Martenstein goes on to warn that German taxpayers are being bled across the board, writing: “The state no longer sees itself as a service provider. Instead, the population is seen as subjects who are indefinitely subject to the government’s social restructuring plans. Warning to all wallets: Your money is not yours. You only have your money until those at the top need it for their projects.

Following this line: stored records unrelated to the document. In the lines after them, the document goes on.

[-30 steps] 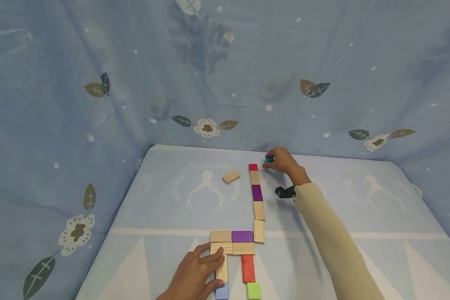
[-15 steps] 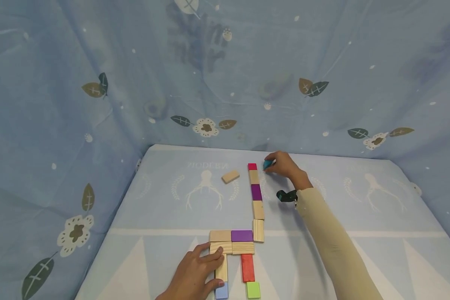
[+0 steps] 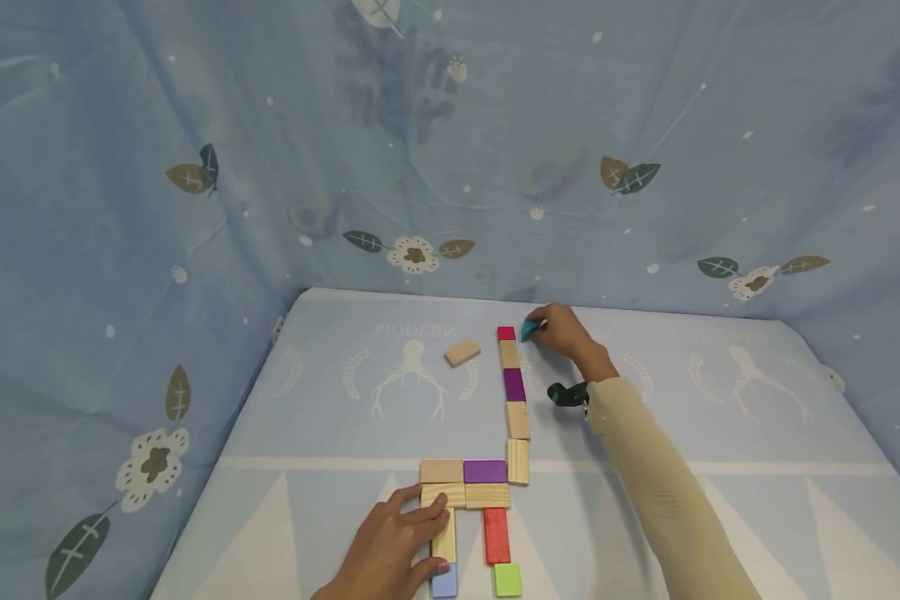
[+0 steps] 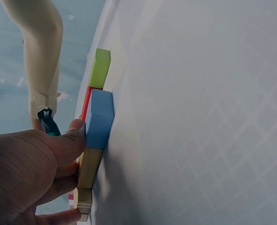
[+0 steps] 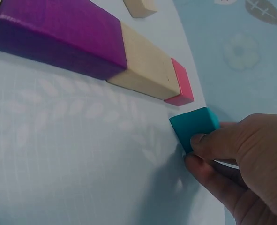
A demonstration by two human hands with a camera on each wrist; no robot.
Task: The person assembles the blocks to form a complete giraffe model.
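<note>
My right hand (image 3: 562, 329) pinches a teal toy block (image 5: 194, 125) between thumb and fingers, just right of the pink-red block (image 3: 506, 333) at the far end of a block row. A small gap shows between the two in the right wrist view. The block looks wedge-shaped. My left hand (image 3: 390, 542) rests with spread fingers on the near blocks. Its fingertips touch a plain wooden block (image 3: 433, 497), and its thumb lies against a blue block (image 4: 100, 117). Purple blocks (image 3: 514, 385) and plain wooden ones make up the row.
A loose wooden block (image 3: 462, 353) lies left of the row. A red block (image 3: 497, 536) and a green block (image 3: 507, 580) stand to the right of my left hand. A hanging blue cloth (image 3: 450, 167) borders the table's back edge.
My right hand has come slightly nearer to the row's far end, and the teal block in it has turned and lowered. My left hand has stayed in place.
</note>
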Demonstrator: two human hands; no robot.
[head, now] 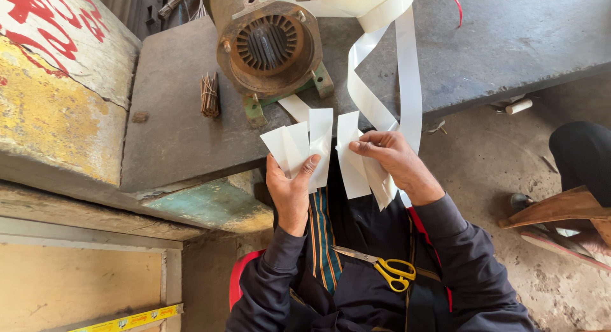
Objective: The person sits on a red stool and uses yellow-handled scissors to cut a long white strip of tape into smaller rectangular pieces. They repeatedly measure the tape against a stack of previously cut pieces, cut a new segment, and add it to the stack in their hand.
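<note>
Cut white slips [299,147] fanned upright in left hand [291,192]; right hand [394,163] just beside, pinching further slips [354,157] with long axes parallel; uncut white strip [407,71] trailing away over bench [178,115].

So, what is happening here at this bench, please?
A seated person holds cut white paper strips in both hands. The left hand grips a fan of short pieces; the right hand pinches more pieces beside a long white paper ribbon that trails up over the grey bench. Yellow-handled scissors lie on the lap. A rusty motor housing stands on the bench.
</note>
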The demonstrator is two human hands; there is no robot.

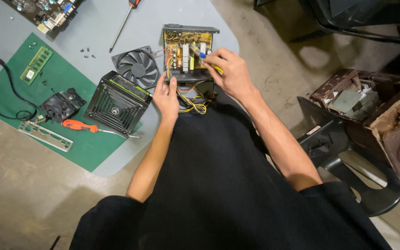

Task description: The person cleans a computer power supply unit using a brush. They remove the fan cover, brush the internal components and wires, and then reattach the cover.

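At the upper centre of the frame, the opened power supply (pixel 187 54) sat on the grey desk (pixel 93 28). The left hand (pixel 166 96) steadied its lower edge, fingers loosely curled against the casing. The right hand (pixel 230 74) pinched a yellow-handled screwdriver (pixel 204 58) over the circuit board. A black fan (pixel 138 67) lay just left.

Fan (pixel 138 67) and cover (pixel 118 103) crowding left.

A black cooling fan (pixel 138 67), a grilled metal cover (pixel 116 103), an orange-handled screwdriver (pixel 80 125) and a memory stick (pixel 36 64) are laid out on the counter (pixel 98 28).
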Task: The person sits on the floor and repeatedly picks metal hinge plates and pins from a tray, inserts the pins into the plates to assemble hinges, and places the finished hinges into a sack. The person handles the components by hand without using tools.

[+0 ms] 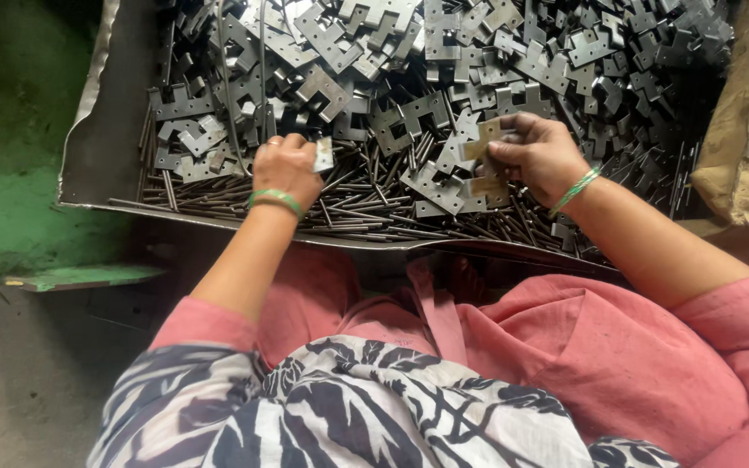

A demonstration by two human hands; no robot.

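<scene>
Left hand [286, 169] pinched a small metal plate [324, 154]; right hand [537, 154] clamped a hinge leaf [482, 139] w/ others stacked, above the tray [101, 152]. Risk: sharp stamped edges could've cut fingers, or stack slipped into loose pins [366, 217].

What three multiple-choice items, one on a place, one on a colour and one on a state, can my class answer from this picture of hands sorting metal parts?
1. Where do the thin metal pins lie?
A. Along the tray's near edge
B. On the green surface
C. On the lap

2. What colour are the wrist bangles?
A. Red
B. Green
C. Blue

3. What is the right hand doing?
A. Resting open
B. Pinching flat metal plates
C. Gripping the tray wall

Answers:
1 A, the pins pile up beside the tray rim nearest the person.
2 B, both wrists show green bands.
3 B, its fingers close on the plates; the left hand holds a small piece too.
</scene>
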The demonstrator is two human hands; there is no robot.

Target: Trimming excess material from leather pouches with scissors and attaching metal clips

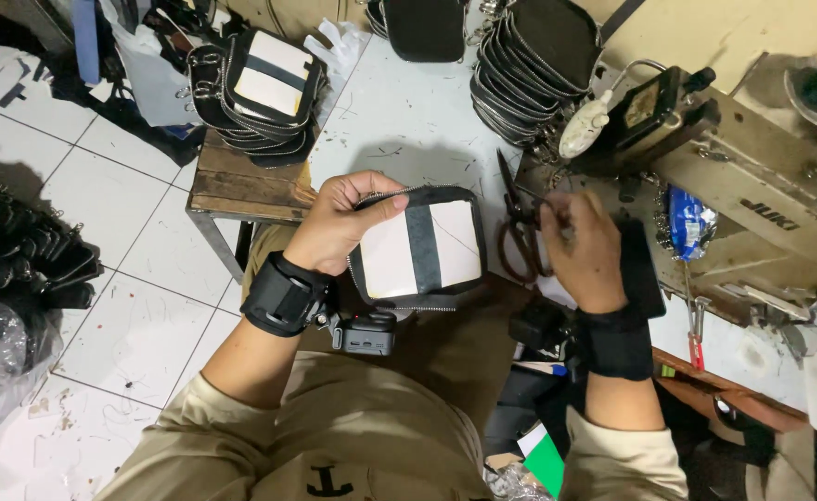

He then goes on to criticize the government’s labeling of protesters as “right-wing extremist or racist,” a trick he says has been going on for years but is losing its power to persuade. He also said that Agricultural Minister Cem Özdemir’s claims that the farmers had a problem with him because is Turkish is absurd, as the entire protest was sparked by concrete austerity cuts and had nothing to do with Özdemir’s ethnic background.
Martenstein also notes that while employment is at an all-time high, much of it is made up of government workers, while the backbone of Germany, manufacturing, has seen its employment drop from 8.4 million before the coronavirus to 8.1 million, with substantial cuts expected in 2024 as well. The number of entrepreneurs has also fallen dramatically.
Regarding the AfD ban as a solution to all these problems, Martenstein writes: “There is no clearer way for a political elite to say to its population: Screw you all with your worries and wishes. The ban could not be legally implemented before this year’s elections anyway, but the voters’ reaction of defiance is likely to be huge.”